::: Exercise data
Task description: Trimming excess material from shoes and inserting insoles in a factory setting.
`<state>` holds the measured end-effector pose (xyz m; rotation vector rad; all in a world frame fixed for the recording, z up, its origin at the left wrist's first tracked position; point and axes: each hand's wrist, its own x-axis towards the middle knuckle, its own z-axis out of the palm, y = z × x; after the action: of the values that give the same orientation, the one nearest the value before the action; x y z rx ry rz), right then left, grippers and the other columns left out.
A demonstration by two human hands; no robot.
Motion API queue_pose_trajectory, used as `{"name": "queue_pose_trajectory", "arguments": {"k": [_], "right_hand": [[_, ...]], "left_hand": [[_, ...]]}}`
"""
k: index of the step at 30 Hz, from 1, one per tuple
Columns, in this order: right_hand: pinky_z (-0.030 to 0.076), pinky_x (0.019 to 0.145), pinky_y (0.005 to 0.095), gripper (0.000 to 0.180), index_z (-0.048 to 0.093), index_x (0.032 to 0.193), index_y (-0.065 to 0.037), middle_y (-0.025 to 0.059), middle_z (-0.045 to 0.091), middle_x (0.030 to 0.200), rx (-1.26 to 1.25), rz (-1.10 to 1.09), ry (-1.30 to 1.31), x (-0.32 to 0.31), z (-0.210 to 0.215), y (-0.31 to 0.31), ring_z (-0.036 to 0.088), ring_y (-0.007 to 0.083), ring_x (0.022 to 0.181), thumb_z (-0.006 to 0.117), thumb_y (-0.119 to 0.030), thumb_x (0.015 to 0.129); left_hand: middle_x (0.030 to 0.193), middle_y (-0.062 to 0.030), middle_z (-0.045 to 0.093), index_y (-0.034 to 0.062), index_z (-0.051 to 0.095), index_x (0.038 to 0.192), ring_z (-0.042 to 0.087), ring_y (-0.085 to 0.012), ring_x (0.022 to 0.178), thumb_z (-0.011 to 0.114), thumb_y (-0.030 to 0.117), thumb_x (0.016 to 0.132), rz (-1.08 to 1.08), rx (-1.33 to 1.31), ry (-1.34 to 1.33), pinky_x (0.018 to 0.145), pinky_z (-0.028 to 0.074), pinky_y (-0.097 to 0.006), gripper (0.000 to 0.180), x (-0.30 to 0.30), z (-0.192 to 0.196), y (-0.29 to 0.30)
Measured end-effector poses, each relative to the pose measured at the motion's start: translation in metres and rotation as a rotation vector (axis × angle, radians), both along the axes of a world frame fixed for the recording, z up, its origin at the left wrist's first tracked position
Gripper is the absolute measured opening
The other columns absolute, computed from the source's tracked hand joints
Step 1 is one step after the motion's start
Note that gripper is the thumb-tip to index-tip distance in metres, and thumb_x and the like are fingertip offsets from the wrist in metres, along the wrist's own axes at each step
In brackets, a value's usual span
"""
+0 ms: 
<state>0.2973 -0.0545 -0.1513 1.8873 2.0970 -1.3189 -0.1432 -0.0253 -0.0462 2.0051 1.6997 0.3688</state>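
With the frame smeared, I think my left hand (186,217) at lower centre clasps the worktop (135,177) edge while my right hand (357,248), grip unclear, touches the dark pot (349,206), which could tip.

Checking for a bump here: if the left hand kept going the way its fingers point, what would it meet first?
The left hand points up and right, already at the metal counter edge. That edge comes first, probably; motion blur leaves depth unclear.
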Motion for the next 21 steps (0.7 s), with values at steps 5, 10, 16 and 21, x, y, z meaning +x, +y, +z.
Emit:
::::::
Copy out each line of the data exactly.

Task description: Trimming excess material from shoes and inserting insoles in a factory setting.
`<state>` holds the measured end-effector pose (xyz m; rotation vector rad; all in a world frame fixed for the recording, z up, its origin at the left wrist's first tracked position; point and axes: each hand's wrist, its own x-axis towards the middle knuckle, its own z-axis out of the palm, y = z × x; after the action: of the values that give the same orientation, the one nearest the value before the action; x y z rx ry rz), right then left, grippers and the other columns left out.
A demonstration by two human hands; no robot.
Motion API queue_pose_trajectory, used as `{"name": "queue_pose_trajectory", "arguments": {"k": [_], "right_hand": [[_, ...]], "left_hand": [[_, ...]]}}`
"""
k: index of the step at 30 Hz, from 1, one per tuple
Columns, in this order: right_hand: pinky_z (-0.030 to 0.076), pinky_x (0.019 to 0.145), pinky_y (0.005 to 0.095), gripper (0.000 to 0.180), index_z (-0.048 to 0.093), index_x (0.032 to 0.193), index_y (-0.065 to 0.037), middle_y (-0.025 to 0.059), middle_z (-0.045 to 0.091), middle_x (0.030 to 0.200), rx (-1.26 to 1.25), rz (-1.10 to 1.09), ry (-1.30 to 1.31), x (-0.32 to 0.31), z (-0.210 to 0.215), y (-0.31 to 0.31), ring_z (-0.036 to 0.088), ring_y (-0.007 to 0.083), ring_x (0.022 to 0.181), thumb_z (-0.006 to 0.117), thumb_y (-0.119 to 0.030), thumb_x (0.015 to 0.129); left_hand: middle_x (0.030 to 0.193), middle_y (-0.062 to 0.030), middle_z (-0.045 to 0.093), index_y (-0.034 to 0.062), index_z (-0.051 to 0.095), index_x (0.038 to 0.192), ring_z (-0.042 to 0.087), ring_y (-0.085 to 0.012), ring_x (0.022 to 0.178), thumb_z (-0.011 to 0.114), thumb_y (-0.030 to 0.117), thumb_x (0.016 to 0.132), rz (-1.08 to 1.08), rx (-1.33 to 1.31), ry (-1.34 to 1.33), pinky_x (0.018 to 0.145), pinky_z (-0.028 to 0.074), pinky_y (-0.097 to 0.006), gripper (0.000 to 0.180), x (-0.30 to 0.30), z (-0.192 to 0.196), y (-0.29 to 0.30)
Measured end-effector poses, each relative to the pose measured at the motion's start: translation in metres and rotation as a rotation vector (axis × angle, radians), both along the axes of a world frame fixed for the recording, z up, its origin at the left wrist's first tracked position
Gripper is the absolute measured opening
The other columns absolute, computed from the source's tracked hand joints
Step 1 is one step after the motion's start
Note that gripper is the thumb-tip to index-tip distance in metres, and thumb_x and the like are fingertip offsets from the wrist in metres, along the wrist's own axes at each step
In brackets, a value's usual span
"""
+0 ms: 
<state>0.2973 -0.0545 -0.1513 1.8873 2.0970 -1.3189 -0.1432 -0.0253 -0.0462 2.0051 1.6997 0.3688</state>
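With the frame smeared, I think my left hand (186,217) at lower centre clasps the worktop (135,177) edge while my right hand (357,248), grip unclear, touches the dark pot (349,206), which could tip.

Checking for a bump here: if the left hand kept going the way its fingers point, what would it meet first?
The left hand points up and right, already at the metal counter edge. That edge comes first, probably; motion blur leaves depth unclear.
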Motion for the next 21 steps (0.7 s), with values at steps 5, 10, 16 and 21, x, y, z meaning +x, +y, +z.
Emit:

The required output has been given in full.